A telephone survey of 500 Austrian parish priests found 79 per cent support allowing married men to be ordained, and 51 per cent think women should be allowed to become priests.
Commissioned by ORF (Österreichischer Rundfunk: "Austrian Broadcasting"), 51 per cent said the Vatican does a poor job of handling sexual abuse cases.
A survey earlier this month of 406 Austrian Catholic priests by researchers from Kepler University in the Upper Austrian city of Linz found that more than half supported putting an end to celebacy.
Austrians in general support harsher reform, according to the Viennese public opinion agency Karmasin. They reported that "57 per cent of the 500-odd Austrians they interviewed were of the opinion Pope Benedict XVI should resign amid the wave of alleged sex abuse incidents across Europe were there a rule that enabled him to do so."

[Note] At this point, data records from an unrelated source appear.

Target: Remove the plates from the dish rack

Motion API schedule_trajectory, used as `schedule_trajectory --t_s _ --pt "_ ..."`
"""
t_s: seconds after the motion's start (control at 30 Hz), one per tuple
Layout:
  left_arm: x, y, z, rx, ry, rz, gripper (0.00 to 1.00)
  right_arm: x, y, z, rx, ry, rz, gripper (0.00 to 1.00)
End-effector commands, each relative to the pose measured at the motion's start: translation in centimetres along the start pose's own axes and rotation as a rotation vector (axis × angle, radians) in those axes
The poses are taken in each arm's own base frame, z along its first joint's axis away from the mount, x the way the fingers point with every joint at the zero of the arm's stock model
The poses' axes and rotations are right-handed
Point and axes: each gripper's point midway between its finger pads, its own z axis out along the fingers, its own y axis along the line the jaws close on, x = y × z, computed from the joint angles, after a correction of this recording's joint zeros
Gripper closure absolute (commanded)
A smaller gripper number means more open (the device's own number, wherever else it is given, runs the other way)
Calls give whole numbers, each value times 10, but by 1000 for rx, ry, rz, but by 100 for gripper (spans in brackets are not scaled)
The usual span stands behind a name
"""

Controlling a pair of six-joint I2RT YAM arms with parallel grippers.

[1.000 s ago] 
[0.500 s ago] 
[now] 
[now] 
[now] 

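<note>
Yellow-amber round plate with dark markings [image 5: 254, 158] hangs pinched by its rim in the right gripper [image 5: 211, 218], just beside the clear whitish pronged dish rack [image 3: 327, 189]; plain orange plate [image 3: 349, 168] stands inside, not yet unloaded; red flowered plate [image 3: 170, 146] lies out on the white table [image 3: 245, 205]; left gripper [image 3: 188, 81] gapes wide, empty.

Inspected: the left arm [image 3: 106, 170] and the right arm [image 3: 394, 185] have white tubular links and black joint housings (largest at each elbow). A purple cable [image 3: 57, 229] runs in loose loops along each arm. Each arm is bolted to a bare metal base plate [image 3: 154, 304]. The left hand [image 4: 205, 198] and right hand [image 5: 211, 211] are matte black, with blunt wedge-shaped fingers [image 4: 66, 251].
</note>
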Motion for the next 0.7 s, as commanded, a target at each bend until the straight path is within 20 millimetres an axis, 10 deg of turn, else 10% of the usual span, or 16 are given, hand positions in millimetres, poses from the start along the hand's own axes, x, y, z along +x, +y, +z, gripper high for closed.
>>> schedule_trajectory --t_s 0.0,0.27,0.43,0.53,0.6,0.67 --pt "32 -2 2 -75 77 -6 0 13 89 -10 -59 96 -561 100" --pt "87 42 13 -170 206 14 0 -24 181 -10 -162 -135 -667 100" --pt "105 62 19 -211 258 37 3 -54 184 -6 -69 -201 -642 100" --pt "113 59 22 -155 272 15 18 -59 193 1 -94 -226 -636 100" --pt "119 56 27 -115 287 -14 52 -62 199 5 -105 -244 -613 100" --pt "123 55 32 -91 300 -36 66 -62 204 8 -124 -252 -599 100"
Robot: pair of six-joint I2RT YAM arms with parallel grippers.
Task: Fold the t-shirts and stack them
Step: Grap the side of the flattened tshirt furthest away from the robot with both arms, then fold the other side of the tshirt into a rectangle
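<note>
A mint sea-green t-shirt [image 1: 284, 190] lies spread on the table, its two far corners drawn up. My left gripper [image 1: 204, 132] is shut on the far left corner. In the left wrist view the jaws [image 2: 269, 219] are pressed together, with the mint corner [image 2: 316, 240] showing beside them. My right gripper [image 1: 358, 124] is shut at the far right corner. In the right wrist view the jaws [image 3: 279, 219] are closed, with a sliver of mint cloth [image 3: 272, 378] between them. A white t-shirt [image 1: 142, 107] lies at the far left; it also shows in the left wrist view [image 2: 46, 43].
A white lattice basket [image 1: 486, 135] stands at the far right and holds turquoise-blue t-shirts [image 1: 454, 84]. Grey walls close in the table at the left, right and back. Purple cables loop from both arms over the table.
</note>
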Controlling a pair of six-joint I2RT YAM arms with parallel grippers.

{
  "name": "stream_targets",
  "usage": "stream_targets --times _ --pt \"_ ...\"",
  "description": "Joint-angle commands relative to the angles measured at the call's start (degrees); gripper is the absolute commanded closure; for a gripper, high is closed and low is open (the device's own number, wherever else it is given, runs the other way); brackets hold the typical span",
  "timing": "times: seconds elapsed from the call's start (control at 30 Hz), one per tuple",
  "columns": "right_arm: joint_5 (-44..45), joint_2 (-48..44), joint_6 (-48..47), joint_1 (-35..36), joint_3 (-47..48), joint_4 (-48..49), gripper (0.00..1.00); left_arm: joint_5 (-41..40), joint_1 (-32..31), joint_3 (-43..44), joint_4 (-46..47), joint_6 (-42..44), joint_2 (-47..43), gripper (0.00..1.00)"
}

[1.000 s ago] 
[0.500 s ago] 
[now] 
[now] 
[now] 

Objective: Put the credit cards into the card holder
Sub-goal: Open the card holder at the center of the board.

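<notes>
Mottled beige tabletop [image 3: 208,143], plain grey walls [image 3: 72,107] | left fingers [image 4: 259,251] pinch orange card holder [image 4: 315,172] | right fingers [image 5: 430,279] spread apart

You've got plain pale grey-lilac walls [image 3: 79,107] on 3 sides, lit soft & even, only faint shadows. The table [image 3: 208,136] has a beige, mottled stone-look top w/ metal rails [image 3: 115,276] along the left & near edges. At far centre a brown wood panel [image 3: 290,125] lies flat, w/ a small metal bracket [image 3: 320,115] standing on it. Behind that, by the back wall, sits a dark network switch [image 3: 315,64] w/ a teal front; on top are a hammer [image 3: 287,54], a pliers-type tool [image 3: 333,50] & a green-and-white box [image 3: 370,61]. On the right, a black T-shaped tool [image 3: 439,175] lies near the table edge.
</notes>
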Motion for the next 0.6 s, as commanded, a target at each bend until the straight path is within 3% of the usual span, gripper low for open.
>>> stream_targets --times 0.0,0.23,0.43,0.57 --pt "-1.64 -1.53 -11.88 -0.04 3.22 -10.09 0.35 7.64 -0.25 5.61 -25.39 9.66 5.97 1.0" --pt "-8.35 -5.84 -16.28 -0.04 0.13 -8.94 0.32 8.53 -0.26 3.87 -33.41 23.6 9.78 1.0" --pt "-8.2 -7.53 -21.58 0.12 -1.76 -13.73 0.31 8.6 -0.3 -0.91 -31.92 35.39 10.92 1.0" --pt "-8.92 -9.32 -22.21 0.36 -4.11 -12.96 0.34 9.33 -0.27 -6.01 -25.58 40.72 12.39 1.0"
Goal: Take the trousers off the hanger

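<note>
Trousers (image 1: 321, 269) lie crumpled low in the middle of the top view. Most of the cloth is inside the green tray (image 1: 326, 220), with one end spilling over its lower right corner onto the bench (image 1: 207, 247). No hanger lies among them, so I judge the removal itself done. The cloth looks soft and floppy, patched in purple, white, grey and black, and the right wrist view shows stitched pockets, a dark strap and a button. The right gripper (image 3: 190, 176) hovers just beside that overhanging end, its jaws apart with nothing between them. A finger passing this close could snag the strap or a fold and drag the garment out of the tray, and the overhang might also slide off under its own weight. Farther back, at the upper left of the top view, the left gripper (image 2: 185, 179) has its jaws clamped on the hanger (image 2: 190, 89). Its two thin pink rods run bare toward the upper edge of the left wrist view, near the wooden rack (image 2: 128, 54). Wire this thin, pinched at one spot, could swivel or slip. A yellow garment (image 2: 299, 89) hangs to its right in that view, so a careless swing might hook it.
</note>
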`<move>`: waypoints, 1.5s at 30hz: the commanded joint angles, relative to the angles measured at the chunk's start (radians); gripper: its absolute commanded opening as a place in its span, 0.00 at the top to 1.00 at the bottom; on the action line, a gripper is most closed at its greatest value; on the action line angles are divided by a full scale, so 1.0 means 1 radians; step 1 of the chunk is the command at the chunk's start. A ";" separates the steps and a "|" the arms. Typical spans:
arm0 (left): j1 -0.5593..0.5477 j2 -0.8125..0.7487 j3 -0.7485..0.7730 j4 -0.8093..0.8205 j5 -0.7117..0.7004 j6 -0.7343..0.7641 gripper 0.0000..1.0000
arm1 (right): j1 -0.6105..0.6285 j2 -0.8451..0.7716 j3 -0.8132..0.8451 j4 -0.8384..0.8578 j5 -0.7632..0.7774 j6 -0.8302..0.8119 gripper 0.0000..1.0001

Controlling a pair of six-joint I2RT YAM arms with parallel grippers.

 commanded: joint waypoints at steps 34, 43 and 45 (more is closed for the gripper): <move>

Their call for reform isn't toothless. Like Americans, Austrians have been leaving the Roman Catholic Church in droves:
Earlier this week, the head of the Vienna archdiocese's church tax office estimated that up to 80,000 of Austria's roughly 5.5 million Catholics could leave the church this year — a new record. Last year alone, 53,216 people formally had their names removed from church registries, a 31 percent increase compared to 40,654 in 2008.
Adding married men and women to the ranks of candidate priests could find doctrinal acceptance after the practical necessity has departed.